Raney RGB (Color figure online)

Fig. 3.
figure 3

Ground truth image

Table 2. Optimal hyper-parameters obtained after tuning
Fig. 4.
figure 4

GridSearchCV comparing parameters with batch size 128, 100 epochs and 20 neurons

5.2 Accuracy Assessment

The models were evaluated using k-fold cross validation technique with the default ten cross validation folds. K-fold cv accuracy of XGBoost algorithm was found better than ANN and thus supports the superiority of XGBoost classifier (in terms of accuracy) than ANN on the given dataset. Accuracy of each class is shown in Fig. 5. It indicated that urban, water and fallow classes showed same number of correctly classified pixels in both the classifiers. Also, an increment in mangroves, & forest class and decrement in saltpans category was observed for XGBoost classifier. ANN achieved 91.92% of the training accuracy and 91.62% of the testing accuracy. Next the same train and test dataset were used for XGBoost. XGBoost achieved 92.25%, and 92.08% accuracy respectively. The classified images are shown in the Figs. 6 and 7. The algorithms were trained on high computational GPU then also ANN took almost 15 hrs to complete the tuning process of selected parameters through GridSearchCV method, while XGBoost algorithm took not more than 30 min to complete the entire classification process. XGBoost did not require external parameter tuning and gave almost equivalent results in terms of accuracy on the same data for ANN and thus was comparatively faster. XGBoost outperformed the comparative analysis.

Fig. 5.
figure 5

Accuracy assessment

Fig. 6.
figure 6

ANN

Fig. 7.
figure 7

XGBoost

6 Conclusion

PolSAR image classification is a very tedious task due to the complexity associated with the data. One can make use of polarimetric features using suitable decomposition techniques to make them more interpretable, and to construct RGB image. Machine learning has good potentiality to handle the complex data and thus is very helpful in classification of PolSAR data. In the present study hybrid polarimetric SAR data RISAT-1 has been used and Raney decomposition was applied in order to generate red, green and blue channels for the image. Gdal library was used in python, to create RGB image. Two supervised machine learning algorithms were used to classify the data and their accuracy assessment has been performed. Artificial Neural Network required tuning to find the optimal parameters for classification, on the other hand XGBoost algorithm did not require any tuning. Comparison showed that XGBoost is comparatively fast (due to parallel computations using all CPU’s), and equivalently efficient algorithm than ANN and both gave more or less similar accuracy on both train and test datasets. The reason behind no requirement of XGBoost algorithm is that it takes care of the regularization parameter during the construction of the algorithm.
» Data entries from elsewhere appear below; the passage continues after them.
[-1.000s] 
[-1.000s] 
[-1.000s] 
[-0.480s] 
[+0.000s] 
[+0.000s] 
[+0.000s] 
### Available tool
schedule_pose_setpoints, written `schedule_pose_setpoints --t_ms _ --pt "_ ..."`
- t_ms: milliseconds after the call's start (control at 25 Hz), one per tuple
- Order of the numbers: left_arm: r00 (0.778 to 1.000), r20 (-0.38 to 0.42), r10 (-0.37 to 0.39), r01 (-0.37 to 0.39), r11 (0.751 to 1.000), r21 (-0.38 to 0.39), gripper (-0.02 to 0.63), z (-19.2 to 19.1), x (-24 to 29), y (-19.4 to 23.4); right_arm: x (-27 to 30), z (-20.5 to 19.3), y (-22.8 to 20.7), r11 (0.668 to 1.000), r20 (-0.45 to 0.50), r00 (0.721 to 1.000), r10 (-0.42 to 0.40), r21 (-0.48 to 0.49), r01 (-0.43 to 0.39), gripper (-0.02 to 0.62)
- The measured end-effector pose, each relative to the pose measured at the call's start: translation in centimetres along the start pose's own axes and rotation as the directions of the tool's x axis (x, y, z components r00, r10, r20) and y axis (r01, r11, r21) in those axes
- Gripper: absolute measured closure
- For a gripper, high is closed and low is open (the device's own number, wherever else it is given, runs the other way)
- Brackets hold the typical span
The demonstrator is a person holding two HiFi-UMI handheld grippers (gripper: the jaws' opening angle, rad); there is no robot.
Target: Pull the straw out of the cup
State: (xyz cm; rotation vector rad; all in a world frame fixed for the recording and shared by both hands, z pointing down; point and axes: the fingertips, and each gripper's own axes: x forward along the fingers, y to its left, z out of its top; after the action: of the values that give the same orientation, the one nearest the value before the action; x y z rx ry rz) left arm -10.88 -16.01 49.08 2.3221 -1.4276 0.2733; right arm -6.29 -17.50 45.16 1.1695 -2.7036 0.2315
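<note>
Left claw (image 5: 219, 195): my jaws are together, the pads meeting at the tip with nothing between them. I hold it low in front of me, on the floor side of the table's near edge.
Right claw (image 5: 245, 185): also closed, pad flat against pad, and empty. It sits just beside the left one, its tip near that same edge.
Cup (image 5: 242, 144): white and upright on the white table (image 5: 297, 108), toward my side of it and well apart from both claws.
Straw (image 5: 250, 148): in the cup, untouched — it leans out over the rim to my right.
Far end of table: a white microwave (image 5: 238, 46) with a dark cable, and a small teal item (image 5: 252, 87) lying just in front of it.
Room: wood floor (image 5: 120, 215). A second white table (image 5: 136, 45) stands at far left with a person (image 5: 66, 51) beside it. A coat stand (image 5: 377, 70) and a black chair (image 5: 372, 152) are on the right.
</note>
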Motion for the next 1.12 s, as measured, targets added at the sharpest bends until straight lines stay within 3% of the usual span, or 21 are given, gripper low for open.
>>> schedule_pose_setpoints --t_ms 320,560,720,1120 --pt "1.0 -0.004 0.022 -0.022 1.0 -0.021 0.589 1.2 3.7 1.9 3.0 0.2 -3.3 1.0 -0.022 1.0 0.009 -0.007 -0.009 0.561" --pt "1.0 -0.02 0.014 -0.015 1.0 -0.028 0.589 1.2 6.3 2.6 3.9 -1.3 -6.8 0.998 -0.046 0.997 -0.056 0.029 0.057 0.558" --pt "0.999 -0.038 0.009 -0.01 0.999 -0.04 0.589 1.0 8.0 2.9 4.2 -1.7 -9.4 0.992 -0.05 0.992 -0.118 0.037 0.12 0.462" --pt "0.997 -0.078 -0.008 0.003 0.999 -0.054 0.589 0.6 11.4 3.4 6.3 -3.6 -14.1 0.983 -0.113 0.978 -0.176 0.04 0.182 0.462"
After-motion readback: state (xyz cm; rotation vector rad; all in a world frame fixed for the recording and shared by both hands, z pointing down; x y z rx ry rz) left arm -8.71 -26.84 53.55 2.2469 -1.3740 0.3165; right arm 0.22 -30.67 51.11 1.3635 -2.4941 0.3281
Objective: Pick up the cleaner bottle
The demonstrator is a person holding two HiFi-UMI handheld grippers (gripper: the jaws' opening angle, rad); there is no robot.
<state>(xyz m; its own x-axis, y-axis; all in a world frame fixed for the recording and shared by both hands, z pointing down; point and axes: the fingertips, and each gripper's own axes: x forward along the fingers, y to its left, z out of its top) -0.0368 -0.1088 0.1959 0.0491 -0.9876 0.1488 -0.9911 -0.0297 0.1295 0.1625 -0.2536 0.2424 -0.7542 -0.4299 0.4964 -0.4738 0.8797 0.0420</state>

It is an ensemble of boosting trees which works on weak classifiers. It means that it combines the output of various weak classifiers and only those classes are passed to next weak classifier which are incorrectly classified and further decision tree approach is applied on the passed inputs, this process is self repeated until all the input pixels are covered followed by majority voting. All these steps are automatically performed during the training phase and thus less tuning is needed. This makes it an ensemble of various weak classifiers(decision trees, like in random forest). The approach is similar to random forest but it uses gradient descent method to optimize the algorithm and thus it is found to be more efficient than ANN for this particular study.